- Prompt: In the entries below, begin at the line that has "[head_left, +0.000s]" and stop after the line that has "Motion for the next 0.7"; output those lines exactly, leaving out pictures.

Top of Record excerpts

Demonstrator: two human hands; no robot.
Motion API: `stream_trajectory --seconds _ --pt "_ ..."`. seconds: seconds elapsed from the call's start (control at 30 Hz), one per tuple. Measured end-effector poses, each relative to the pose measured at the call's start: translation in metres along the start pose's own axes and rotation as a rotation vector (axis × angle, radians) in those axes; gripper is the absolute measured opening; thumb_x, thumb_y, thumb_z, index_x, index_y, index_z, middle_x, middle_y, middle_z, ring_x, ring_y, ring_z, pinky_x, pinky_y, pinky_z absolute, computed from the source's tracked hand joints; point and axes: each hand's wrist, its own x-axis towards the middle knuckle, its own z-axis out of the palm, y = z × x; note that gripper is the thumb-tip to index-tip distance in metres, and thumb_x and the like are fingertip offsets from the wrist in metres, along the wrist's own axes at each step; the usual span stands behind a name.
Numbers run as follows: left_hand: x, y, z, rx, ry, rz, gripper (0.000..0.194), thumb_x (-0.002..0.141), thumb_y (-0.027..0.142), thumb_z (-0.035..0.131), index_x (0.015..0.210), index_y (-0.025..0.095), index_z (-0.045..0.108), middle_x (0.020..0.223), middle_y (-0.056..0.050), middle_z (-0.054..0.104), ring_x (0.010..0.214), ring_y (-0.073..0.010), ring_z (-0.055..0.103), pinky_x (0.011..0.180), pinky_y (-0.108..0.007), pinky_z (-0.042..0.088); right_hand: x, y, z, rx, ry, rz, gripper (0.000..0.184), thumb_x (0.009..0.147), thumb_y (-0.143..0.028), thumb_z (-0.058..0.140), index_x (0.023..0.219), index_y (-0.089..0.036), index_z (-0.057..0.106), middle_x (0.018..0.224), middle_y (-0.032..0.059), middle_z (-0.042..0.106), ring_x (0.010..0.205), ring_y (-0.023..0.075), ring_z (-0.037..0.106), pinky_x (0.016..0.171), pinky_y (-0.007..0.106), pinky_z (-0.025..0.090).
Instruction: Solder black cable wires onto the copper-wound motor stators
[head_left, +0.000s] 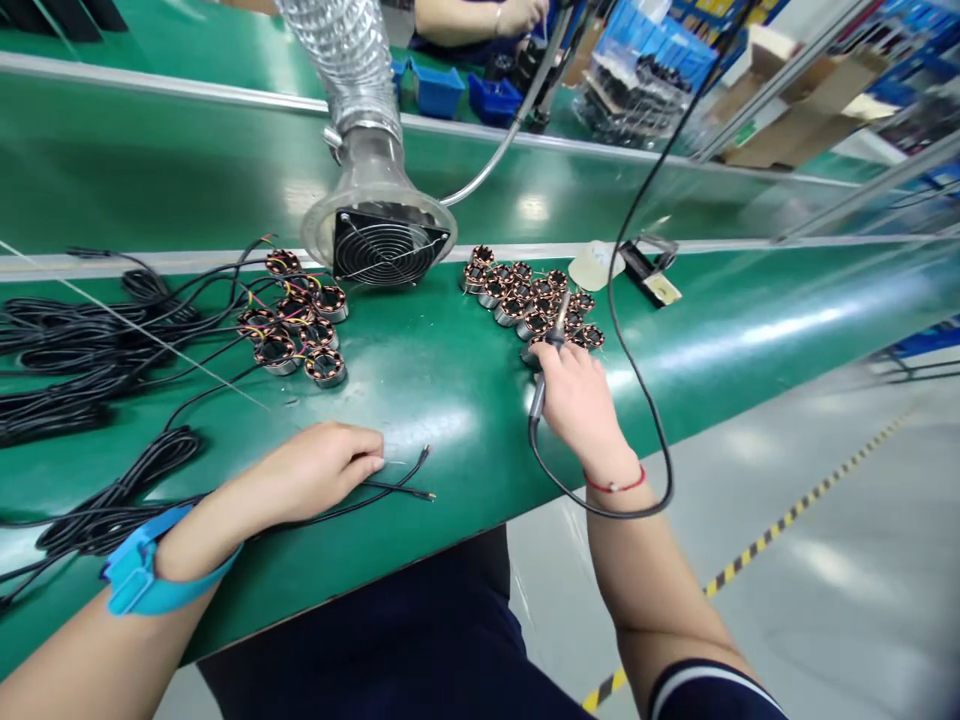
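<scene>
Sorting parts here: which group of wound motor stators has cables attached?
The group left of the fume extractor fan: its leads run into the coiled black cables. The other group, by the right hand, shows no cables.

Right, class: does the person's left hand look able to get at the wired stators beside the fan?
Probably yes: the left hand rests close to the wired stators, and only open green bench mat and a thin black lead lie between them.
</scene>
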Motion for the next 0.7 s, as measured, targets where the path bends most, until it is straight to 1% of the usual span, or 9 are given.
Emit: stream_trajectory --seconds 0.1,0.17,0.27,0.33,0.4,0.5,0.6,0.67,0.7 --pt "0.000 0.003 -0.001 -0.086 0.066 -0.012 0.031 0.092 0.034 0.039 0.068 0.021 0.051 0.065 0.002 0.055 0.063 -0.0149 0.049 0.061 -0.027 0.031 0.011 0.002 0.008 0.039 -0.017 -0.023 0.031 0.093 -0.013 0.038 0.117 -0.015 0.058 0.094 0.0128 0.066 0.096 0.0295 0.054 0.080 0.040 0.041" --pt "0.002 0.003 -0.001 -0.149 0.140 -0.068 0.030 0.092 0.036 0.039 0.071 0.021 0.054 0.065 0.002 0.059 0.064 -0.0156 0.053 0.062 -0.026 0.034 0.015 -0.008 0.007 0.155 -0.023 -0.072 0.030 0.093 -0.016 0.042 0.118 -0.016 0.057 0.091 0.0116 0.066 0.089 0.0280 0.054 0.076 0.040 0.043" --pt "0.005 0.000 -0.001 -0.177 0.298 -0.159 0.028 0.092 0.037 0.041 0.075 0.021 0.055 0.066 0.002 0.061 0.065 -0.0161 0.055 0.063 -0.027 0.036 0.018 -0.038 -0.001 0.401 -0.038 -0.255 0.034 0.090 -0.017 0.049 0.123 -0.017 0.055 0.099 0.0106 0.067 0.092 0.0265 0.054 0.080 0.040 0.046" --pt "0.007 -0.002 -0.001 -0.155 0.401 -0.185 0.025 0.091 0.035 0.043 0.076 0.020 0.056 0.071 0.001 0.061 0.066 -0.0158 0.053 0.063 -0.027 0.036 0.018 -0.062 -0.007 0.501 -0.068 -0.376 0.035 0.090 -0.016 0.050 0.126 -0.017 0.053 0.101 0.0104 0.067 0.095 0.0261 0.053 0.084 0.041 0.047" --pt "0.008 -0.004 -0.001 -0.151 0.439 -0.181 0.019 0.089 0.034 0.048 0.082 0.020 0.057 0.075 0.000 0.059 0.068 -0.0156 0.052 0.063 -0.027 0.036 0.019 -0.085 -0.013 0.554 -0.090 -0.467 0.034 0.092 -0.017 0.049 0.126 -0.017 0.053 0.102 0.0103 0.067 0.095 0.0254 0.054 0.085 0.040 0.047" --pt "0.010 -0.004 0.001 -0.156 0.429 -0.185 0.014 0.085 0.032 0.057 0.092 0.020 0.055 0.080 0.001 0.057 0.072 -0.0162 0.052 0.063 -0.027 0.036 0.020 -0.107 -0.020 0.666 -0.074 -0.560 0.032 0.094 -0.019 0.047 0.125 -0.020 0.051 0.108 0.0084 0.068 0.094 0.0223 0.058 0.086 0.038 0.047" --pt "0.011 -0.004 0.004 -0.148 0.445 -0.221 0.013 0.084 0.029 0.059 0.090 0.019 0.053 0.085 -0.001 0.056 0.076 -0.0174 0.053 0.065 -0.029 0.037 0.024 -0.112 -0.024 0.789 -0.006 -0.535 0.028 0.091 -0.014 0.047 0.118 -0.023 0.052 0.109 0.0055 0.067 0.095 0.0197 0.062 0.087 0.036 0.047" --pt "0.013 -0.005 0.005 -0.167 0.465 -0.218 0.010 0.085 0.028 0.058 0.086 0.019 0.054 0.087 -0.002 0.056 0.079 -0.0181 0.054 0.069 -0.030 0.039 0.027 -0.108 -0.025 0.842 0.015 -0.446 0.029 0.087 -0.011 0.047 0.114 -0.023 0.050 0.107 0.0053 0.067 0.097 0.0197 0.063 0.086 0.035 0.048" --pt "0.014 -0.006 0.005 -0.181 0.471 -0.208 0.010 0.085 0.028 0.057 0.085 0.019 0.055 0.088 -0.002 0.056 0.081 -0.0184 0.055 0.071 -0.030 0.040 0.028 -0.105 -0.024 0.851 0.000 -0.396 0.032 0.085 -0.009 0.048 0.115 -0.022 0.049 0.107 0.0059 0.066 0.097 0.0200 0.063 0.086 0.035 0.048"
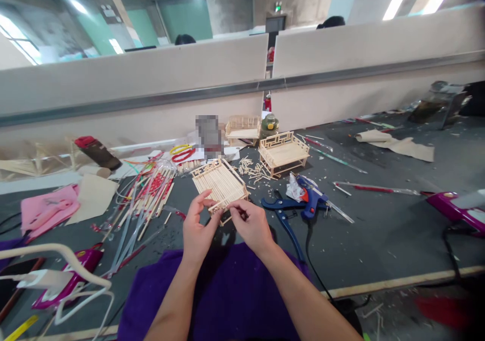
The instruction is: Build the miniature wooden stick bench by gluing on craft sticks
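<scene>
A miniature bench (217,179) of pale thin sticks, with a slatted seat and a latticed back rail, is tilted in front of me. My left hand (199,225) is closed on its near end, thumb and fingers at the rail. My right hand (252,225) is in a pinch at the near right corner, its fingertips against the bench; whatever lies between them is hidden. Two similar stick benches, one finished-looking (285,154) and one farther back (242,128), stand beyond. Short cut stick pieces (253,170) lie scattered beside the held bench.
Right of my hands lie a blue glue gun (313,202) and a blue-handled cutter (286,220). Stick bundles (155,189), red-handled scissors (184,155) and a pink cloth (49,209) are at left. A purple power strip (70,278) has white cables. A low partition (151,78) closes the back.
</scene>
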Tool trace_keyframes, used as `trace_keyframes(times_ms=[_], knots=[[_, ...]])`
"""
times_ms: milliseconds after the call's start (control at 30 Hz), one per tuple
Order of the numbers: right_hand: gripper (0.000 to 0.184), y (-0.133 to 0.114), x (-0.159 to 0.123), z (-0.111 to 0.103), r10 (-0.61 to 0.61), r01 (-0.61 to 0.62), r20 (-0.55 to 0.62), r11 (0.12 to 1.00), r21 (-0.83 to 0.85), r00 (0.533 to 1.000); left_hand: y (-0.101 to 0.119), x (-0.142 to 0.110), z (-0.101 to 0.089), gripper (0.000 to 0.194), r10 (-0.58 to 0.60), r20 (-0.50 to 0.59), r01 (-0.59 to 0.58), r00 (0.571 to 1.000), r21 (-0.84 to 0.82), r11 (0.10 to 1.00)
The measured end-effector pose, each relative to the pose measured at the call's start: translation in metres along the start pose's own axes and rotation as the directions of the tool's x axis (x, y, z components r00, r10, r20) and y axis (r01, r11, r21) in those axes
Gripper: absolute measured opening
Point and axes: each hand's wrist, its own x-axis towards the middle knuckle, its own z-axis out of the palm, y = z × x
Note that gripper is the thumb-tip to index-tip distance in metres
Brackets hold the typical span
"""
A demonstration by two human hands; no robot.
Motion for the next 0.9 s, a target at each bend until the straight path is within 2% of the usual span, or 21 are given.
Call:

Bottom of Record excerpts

- Solution for this problem:
[head_left, +0.000s] 
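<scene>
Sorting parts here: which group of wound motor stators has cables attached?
The group left of the fume extractor fan: its leads run into the coiled black cables. The other group, by the right hand, shows no cables.

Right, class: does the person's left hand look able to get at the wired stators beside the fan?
Probably yes: the left hand rests close to the wired stators, and only open green bench mat and a thin black lead lie between them.
</scene>
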Motion for the next 0.7 s, as measured, targets where the path bends most, until it is straight to 1% of the usual span, or 9 are given.

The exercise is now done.